According to Jim Chilsen of the Citizen’s Utility Board, the proposed increase would add to the financial burden for all Nicor customers, 200,000 of whom are behind on their bills by $74 million total, as of last month.
“When the supply side of bills is so volatile, it just adds to the pain when you have a company like Nicor Gas going on a spending spree over the last decade and going before the commission to ask for six separate rate hikes. That’s been a hardship,” Chilsen said.
Despite volatility in energy markets stemming from conflict in the middle east, the cost to Nicor consumers for natural gas has reduced since the beginning of the year, and the utility’s current rate of $0.36 per therm is the lowest it has been since February 2025, according to ICC data.

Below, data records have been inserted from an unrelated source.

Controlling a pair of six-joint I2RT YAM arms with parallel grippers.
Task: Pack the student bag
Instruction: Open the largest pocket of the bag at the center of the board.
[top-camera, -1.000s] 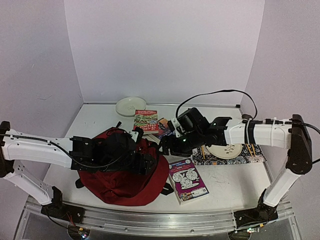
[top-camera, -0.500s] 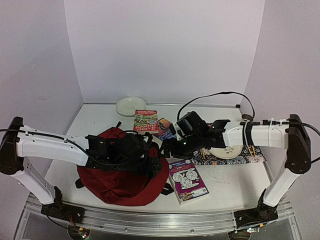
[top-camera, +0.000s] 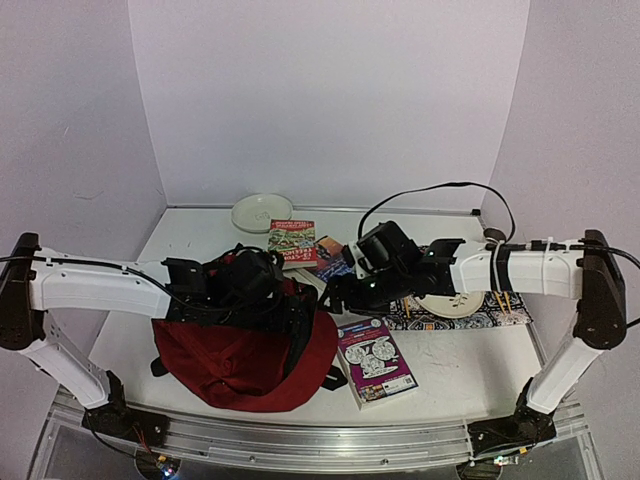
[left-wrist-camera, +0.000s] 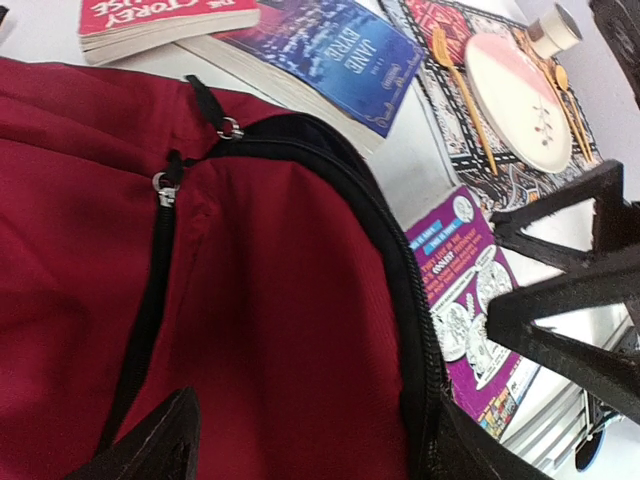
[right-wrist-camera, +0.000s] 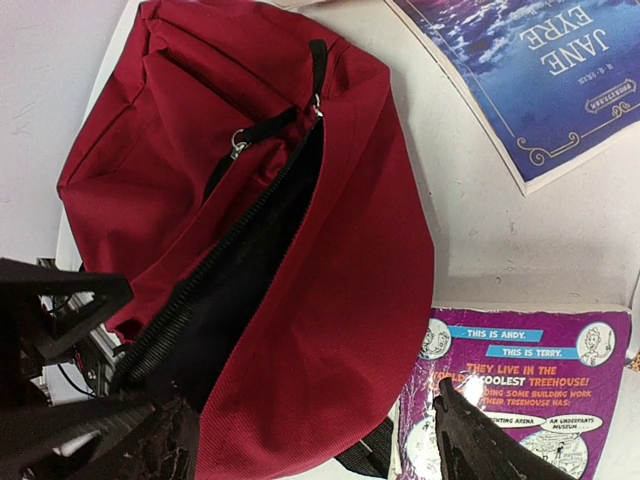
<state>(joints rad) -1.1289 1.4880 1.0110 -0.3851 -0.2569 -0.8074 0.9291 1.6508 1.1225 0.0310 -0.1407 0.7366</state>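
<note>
Student bag (top-camera: 245, 355) near-left on bench (top-camera: 190, 240), zip mouth (right-wrist-camera: 230, 290) part open. Left pincer (left-wrist-camera: 315, 430) spread astride zip lip. Right pincer (right-wrist-camera: 310, 400) spread, empty, above mouth. Advise: pinch lip fabric only, lift gently.

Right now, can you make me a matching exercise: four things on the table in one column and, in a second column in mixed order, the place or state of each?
Column one
1. student bag
2. purple book
3. blue book
4. decorated plate

Column two
A. lies on the patterned mat
B. main zip open, dark inside showing
C. lies by the red book, beyond the bag
D. lies right of the bag, toward the front edge

Pairs: 1-B, 2-D, 3-C, 4-A
</note>
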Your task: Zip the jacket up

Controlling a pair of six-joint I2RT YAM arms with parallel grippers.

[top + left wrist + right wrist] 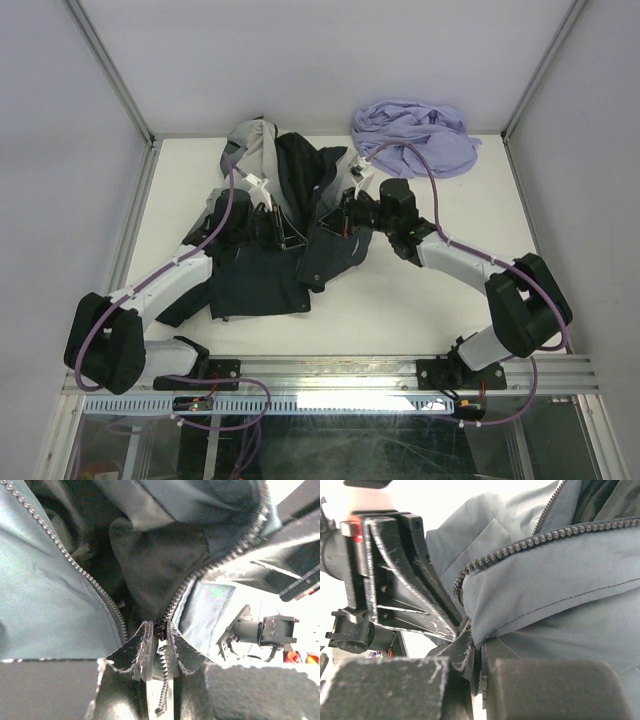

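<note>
The jacket [255, 282] lies on the white table [420, 290], dark at the near end and light grey at the far end, its front open above the middle. My left gripper [282, 233] is shut on the zipper slider [160, 630]. In the left wrist view [159, 628] the two rows of teeth [100, 590] part just beyond the slider, and joined teeth run back between the fingers. My right gripper [330, 222] is shut on the jacket's front edge [530, 595] beside the zipper, seen in the right wrist view [479, 643]. The two grippers nearly touch.
A crumpled lavender-purple garment [418, 135] lies at the table's far right, apart from the jacket. White walls and metal frame posts [135, 85] bound the table. The mounting rail [330, 375] runs along the near edge.
</note>
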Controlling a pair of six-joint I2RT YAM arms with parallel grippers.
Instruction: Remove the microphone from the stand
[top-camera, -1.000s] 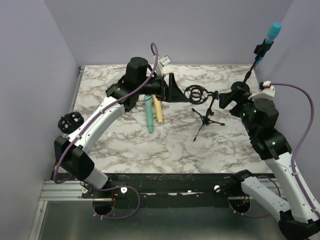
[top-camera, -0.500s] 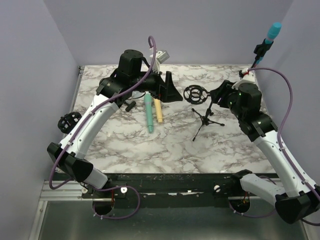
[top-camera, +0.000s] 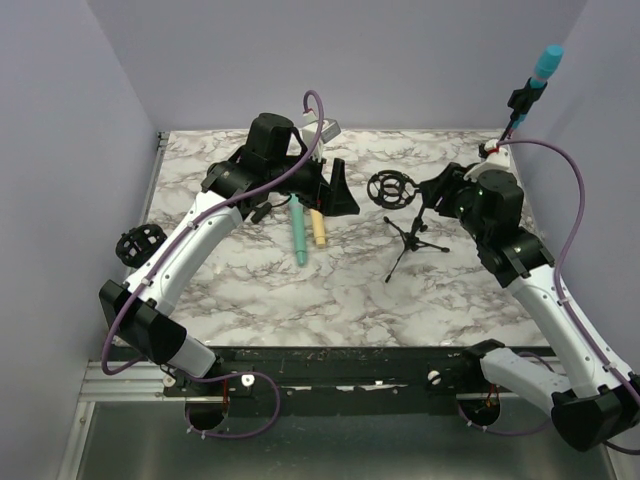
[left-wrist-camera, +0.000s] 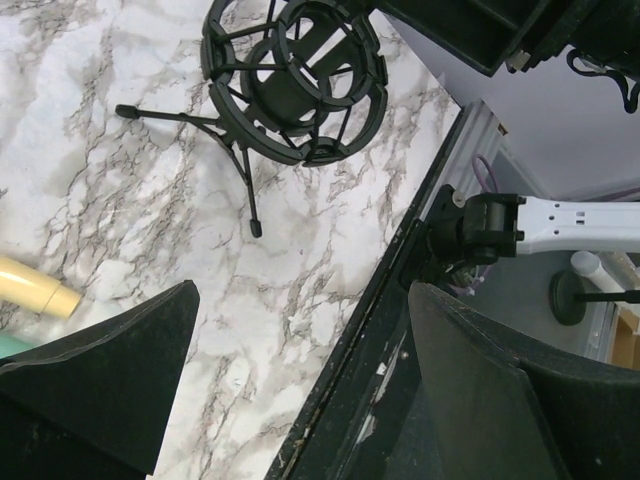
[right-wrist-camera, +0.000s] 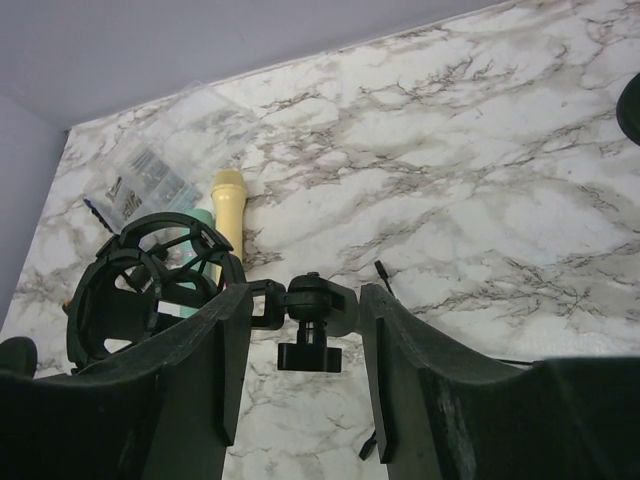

The utility’s communications about the rate hike highlighted that new costs to customers would be put toward upgrades to natural gas infrastructure owned by the company.
“With this proposed request, a typical residential customer would see an increase of less than $6 per month in their energy delivery charge, or 6.7% annual increase,” the company said in a post on their website.
Eric DeBellis, general counsel for CUB, said the rate hike isn’t about proposed projects by the utility, but about increasing profit.
“Nicor is trying to charge us for phantom expenses that don’t exist, lavish executive bonuses, and an egregious profit rate for its shareholders,” DeBellis said.
On a similar note, Director of Illinois PIRG Abe Scarr was also critical of the company’s increase in profits.
“Utilities exist to provide a public good, and we allow them a private profit in pursuit of that public good, but the public interest must remain paramount. Northern Illinois deserves a utility that serves the region,” Scarr said.
Another angle of criticism comes from environmentalists, who claim the pipeline gas delivery projects Nicor seeks to invest in are inefficient and less cost effective than other solutions.
According to Curt Stokes of the EDF, if Nicor were to instead invest in non-pipeline alternatives, such as lining existing pipelines to prevent leaks and increase efficiency – rather than constructing new ones – the utility would not have to raise rates anywhere near what they are proposing.
“[Non-pipeline alternatives] are cheaper and they are more affordable and adopting a more meaningful non-pipeline alternative framework will result in a cleaner, more affordable system,” Stokes said.
The ICC ordered Nicor last year to give consideration to pipeline alternatives, something Stokes said the utility did not fairly consider.
Under state law, the ICC has until early December of this year to either adjust, approve or deny Nicor’s request.